= Problem requirements =
Repeat precisely the span of lines below that opens with the line containing "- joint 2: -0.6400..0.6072" and closes with the line containing "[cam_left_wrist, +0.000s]", both included.
── Record excerpts
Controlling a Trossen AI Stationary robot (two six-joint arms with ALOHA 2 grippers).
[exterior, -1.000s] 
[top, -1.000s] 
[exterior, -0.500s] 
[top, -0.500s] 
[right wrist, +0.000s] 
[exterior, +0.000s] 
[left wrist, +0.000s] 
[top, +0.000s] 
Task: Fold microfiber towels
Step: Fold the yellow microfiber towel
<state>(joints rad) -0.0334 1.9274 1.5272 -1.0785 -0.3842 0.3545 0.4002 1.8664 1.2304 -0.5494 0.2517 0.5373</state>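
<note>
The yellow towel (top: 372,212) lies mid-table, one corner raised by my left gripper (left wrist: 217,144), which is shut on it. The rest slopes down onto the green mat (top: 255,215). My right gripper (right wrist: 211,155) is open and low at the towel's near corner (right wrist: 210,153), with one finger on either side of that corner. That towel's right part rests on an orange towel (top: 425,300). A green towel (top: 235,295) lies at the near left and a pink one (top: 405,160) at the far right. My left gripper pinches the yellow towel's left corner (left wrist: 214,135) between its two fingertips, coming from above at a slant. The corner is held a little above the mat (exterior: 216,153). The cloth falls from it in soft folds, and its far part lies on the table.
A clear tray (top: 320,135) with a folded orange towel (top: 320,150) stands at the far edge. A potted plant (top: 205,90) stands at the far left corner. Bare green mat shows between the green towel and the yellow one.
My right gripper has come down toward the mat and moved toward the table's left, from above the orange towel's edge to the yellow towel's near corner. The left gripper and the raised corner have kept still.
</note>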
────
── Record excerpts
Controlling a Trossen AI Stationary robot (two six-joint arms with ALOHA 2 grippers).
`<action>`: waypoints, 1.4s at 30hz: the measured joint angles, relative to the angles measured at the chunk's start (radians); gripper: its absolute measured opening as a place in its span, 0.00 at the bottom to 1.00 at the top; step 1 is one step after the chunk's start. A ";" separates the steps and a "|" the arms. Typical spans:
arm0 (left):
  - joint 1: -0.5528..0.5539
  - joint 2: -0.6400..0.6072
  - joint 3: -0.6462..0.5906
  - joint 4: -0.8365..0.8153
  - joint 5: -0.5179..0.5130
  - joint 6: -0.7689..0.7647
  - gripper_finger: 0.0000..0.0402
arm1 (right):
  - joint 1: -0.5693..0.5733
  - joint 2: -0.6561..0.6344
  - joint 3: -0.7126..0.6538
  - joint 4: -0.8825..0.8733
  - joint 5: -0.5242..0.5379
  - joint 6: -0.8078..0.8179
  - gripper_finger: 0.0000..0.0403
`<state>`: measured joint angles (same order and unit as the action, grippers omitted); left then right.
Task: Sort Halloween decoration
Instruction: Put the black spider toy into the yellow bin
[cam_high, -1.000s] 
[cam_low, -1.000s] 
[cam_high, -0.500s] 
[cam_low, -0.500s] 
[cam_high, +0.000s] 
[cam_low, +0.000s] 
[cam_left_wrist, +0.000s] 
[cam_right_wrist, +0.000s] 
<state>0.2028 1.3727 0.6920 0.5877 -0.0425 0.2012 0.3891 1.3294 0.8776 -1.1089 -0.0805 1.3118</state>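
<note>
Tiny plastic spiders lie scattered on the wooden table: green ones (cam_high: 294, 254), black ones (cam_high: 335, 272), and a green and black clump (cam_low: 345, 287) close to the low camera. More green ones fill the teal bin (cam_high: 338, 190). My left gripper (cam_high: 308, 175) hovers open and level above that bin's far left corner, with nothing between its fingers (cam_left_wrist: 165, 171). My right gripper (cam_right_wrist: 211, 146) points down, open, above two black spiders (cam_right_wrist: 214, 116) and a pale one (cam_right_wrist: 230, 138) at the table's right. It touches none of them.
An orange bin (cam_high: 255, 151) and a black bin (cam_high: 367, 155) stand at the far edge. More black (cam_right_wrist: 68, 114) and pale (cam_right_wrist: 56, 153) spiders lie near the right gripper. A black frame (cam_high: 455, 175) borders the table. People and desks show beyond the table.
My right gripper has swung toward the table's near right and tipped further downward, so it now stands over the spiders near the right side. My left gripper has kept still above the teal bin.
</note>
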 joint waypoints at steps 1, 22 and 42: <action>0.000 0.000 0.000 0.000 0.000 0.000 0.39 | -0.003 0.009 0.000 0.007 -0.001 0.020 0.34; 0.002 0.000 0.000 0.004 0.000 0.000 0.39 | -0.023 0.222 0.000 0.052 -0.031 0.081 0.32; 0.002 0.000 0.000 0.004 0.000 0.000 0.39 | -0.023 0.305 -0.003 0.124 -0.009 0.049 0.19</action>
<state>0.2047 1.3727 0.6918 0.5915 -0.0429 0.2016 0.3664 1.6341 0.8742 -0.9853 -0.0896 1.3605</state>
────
= Expected answer =
  - joint 2: -0.6400..0.6072
  - joint 3: -0.6462..0.5906
  - joint 4: -0.8365..0.8153
  - joint 5: -0.5179..0.5130
  - joint 6: -0.7689..0.7647
  - gripper_finger: 0.0000..0.0402
arm1 (right):
  - joint 1: -0.5693..0.5733
  - joint 2: -0.6561..0.6344
  - joint 3: -0.7126..0.6538
  - joint 4: -0.8825..0.8733
  - joint 5: -0.5242..0.5379
  - joint 6: -0.8078..0.8179
  - gripper_finger: 0.0000..0.0403
`<state>`: measured joint angles (same order and unit as the action, grippers omitted); left then right.
Task: Sort Halloween decoration
Instruction: Put the black spider toy into the yellow bin
[cam_high, -1.000s] 
[cam_low, -1.000s] 
[cam_high, -0.500s] 
[cam_low, -0.500s] 
[cam_high, +0.000s] 
[cam_low, +0.000s] 
[cam_left_wrist, +0.000s] 

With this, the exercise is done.